**TASK BRIEF**
Pull out all lines from the listing below in which the word "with" appears.
PROVIDED DATA Start Marker
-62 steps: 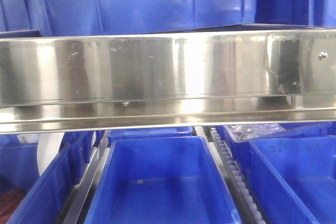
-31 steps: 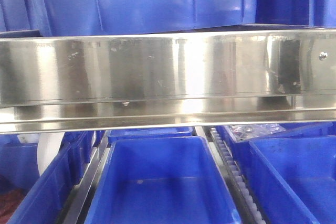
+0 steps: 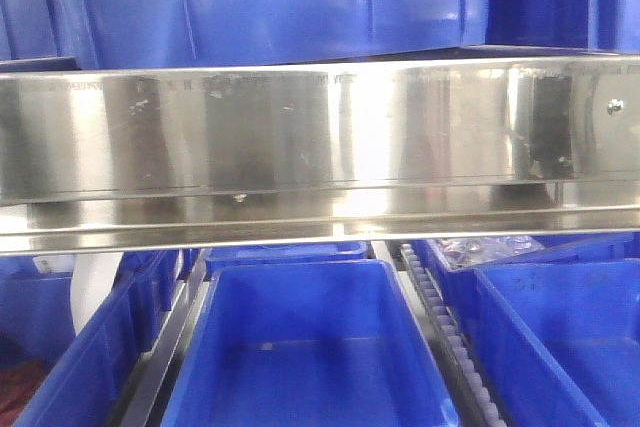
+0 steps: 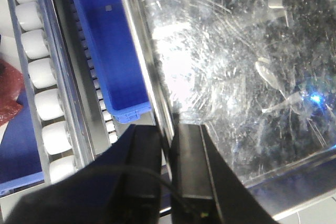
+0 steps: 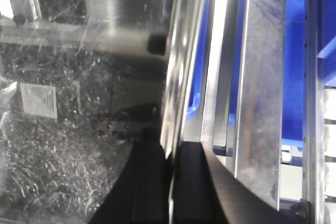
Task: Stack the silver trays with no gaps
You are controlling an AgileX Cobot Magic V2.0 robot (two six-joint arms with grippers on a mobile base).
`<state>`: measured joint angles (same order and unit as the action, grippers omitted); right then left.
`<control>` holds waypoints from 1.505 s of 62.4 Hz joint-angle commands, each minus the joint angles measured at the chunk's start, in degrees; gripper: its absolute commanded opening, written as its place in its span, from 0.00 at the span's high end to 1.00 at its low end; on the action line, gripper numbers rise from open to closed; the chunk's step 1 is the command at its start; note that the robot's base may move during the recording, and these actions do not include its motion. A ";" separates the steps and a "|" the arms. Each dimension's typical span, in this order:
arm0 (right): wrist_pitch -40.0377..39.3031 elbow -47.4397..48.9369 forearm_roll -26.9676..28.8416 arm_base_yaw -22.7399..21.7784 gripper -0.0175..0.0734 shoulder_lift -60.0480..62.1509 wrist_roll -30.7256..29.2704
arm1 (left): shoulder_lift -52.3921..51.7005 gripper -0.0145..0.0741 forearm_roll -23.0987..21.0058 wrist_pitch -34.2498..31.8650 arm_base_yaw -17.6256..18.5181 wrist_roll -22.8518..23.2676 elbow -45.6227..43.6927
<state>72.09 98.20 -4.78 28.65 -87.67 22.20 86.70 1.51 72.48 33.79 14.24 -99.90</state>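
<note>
While both arms are on it, the tray (image 4: 236, 77) sits between them: it spreads to the right of the left gripper (image 4: 167, 169) and to the left of the right gripper (image 5: 170, 182), so neither arm is nearer tbh. Each gripper is pinched tight on a side rim, one finger inside the tray, one outside. Both held rims run straight away from the wrist cams, so the tray spans arm to arm. The right cam shows a doubled edge at the rim, can't tell if that's a 2nd tray underneath.

Nearby stuff: blue bin (image 4: 105, 51) and white rollers (image 4: 44, 72) just beside the left rim, steel strip (image 5: 260, 77) close outside the right one. The front cam is mostly filled by a shiny rail (image 3: 300, 137) w/ a row of bins (image 3: 300, 347) below. Imo those tight sides could snag a tilted tray.
</note>
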 commanded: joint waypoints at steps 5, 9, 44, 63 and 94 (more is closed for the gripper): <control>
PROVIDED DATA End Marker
**WRITTEN SOLUTION**
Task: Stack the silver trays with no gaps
You are controlling an AgileX Cobot Magic V2.0 robot (two six-joint arms with grippers on a mobile base).

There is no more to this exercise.